Oramai la ruggine del tempo è stata cancellata, i quattro sono lanciati e proseguono la loro corsa con The Trouble With Never, rock di matrice hendrixiana (ove si eccettui per i cori). Indefinibile il lavoro del signore alla chitarra, da ascoltare ! Negli anni su di lui è stato scritto e detto tutto ma conferme del genere fanno sempre piacere.

Outta Space non è da meno, qui DLR si lancia incurante del tempo in un cantato aggressivo e spericolato; pare di cogliere qualche lieve imprecisione ma gli va dato atto di avere ancora diverse frecce nella propria faretra. Il brano è un flash, meno di tre minuti ma sono di adrenalina pura.

Una chitarra acustica sulla quale viaggia la voce del singer, Stay Frosty, classico inciso rock’ n roll al quale nel tempo la band ci ha abituato. Esattamente dalla metà in poi si scatena l’assolo di Eddie e con lui sale tutta la band, elettrificando e dando corpo ad un brano solo all’apparenza interlocutorio. Anche in questo caso niente di sconvolgente ma il risultato finale è buono.

Non si arresta la corsa nemmeno con la successiva Big River, rock potente che reca il nome della band marchiato a fuoco. Costruzione immediata e semplice ma di grande impatto, con un Roth completamente rivitalizzato e tornato ai livelli che gli competono. Il giovane Wolfgang non fa rimpiangere Michael Anthony con le sue linee di basso possenti, nette e precise.

Beats Workin’ è la song conclusiva, unico episodio della lunghezza di cinque minuti. Onesto rock impreziosito dagli svolazzi del chitarrista che in realtà però poco aggiunge al plot ma che conferma comunque la presenza e l’insieme dei californiani.
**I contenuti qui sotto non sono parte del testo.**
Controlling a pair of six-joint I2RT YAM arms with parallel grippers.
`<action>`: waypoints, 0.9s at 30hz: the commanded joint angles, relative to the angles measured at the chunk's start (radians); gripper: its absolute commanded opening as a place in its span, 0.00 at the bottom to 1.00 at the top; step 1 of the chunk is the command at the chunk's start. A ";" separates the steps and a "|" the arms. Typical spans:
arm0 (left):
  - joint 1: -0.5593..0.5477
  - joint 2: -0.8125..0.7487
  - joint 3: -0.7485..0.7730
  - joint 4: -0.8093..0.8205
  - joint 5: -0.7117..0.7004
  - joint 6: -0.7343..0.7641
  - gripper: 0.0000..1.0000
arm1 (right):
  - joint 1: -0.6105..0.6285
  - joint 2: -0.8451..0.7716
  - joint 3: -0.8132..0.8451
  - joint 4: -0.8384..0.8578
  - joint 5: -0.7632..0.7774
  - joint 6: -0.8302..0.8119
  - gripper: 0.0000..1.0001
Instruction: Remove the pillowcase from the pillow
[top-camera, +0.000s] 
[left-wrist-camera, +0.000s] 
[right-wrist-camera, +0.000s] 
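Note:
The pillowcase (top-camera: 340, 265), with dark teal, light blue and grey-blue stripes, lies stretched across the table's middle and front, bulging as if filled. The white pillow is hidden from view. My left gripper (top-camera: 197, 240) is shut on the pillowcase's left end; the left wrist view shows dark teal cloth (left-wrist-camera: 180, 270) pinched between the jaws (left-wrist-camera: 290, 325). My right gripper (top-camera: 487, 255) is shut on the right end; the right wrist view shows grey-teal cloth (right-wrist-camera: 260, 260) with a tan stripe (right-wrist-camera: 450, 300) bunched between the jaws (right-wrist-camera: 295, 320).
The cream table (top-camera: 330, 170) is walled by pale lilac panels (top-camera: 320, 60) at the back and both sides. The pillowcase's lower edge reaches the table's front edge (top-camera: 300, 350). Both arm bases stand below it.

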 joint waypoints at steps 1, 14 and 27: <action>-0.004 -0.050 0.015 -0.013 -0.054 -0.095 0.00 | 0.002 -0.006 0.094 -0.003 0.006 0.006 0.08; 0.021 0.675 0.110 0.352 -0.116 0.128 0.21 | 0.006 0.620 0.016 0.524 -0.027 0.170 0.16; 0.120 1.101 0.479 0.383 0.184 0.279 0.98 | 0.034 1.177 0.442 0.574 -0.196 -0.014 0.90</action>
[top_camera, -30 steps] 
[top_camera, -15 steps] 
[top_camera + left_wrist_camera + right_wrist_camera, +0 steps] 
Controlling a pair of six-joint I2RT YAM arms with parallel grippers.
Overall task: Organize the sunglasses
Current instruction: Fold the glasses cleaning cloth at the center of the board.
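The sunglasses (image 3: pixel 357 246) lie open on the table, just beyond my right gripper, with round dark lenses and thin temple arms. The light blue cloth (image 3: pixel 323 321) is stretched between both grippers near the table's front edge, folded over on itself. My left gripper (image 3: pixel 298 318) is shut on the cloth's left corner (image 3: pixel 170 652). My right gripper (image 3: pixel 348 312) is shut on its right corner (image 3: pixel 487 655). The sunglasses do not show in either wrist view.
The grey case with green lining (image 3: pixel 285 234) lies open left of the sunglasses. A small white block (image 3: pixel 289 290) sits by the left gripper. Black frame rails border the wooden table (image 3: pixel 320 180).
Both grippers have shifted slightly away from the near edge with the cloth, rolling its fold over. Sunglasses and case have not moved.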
Un’ ottima rentreè a mio parere, dopo ben 14 anni di assenza sono tornati i Van Halen che fanno e suonano…i Van Halen. L’album parte un pò in sordina ma cresce man mano, per poi decollare letteralmente nella seconda parte. Non ci sono e forse non ci potevano essere novità di sorta, il sound è quello ben conosciuto ed è ancora trascinante come un tempo. Magari oggi potrà apparire un pò datato perchè di acqua (e di musica) sotto i ponti ne è passata tanta ma credo che agli aficionados farà immenso piacere riascoltarli. Quanto alle qualità tecniche di Eddie Van Halen, un ripasso anche per i più giovani penso possa essere utile.

Max

commenti
  1. Emilio ha detto:

    Sono un fan della prima ora e questo e’ sicuramente un buon album, meglio di tutti i Van Hagar di cui escludo solo FUCK e poi qualche brano quà e la. Ci sono pezzi vecchi, e’ vero, ma non vedo lo scandalo (she’s the woman, bullethead) e qualche profondo rifacimento ma i pezzi nuovi non sono decisamente male. Rock puro senza fronzoli. Manca forse una vera HIT, ma chi se ne importa. Prima di Jump di singoli non e’ che ne abbiano fatti tanti…….
    Album che voterei 4 su 5, assolutamente da comprare.